Goal of the exercise:
Extract from the listing each line in which the word "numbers" appears.

Collected material:

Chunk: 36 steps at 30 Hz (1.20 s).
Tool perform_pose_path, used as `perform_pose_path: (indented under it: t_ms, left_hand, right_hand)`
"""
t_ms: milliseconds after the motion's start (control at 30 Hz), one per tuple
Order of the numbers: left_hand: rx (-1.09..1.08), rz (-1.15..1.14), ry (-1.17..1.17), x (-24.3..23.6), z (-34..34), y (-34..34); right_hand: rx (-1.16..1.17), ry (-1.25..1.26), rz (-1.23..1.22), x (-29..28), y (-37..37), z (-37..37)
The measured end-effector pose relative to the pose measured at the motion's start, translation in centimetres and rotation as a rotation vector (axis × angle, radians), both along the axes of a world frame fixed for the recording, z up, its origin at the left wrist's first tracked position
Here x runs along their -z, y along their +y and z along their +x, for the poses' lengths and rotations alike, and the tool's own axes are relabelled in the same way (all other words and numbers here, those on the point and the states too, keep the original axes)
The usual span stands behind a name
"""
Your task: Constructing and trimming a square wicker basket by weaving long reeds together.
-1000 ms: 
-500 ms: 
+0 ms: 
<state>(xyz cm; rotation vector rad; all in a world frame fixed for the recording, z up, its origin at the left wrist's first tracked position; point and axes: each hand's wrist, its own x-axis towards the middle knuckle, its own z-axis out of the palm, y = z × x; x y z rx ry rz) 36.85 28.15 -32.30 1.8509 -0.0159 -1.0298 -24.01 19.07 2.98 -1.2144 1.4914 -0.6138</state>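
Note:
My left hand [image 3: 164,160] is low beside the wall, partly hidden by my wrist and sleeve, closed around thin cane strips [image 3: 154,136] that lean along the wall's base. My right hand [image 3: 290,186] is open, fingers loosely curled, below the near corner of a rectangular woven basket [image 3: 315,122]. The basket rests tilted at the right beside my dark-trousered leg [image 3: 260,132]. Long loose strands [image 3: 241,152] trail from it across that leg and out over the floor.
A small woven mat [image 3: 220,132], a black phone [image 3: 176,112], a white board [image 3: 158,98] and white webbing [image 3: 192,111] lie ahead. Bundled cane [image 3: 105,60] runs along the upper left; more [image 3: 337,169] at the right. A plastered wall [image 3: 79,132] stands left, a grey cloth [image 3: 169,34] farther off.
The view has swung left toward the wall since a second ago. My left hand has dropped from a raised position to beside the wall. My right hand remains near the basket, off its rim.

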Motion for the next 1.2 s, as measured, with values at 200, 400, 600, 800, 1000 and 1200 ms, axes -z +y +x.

Result below:
Order of the numbers: left_hand: rx (-1.09..1.08), rz (-1.15..1.14), ry (-1.17..1.17), x (-24.3..23.6), z (-34..34), y (-34..34); right_hand: rx (-1.16..1.17), ry (-1.25..1.26), rz (-1.23..1.22), x (-29..28), y (-37..37), z (-37..37)
Here x runs along their -z, y along their +y and z along their +x, for the poses' lengths and rotations alike, and the tool's own axes are relabelled in the same way (all other words and numbers here, those on the point and the states too, keep the original axes)

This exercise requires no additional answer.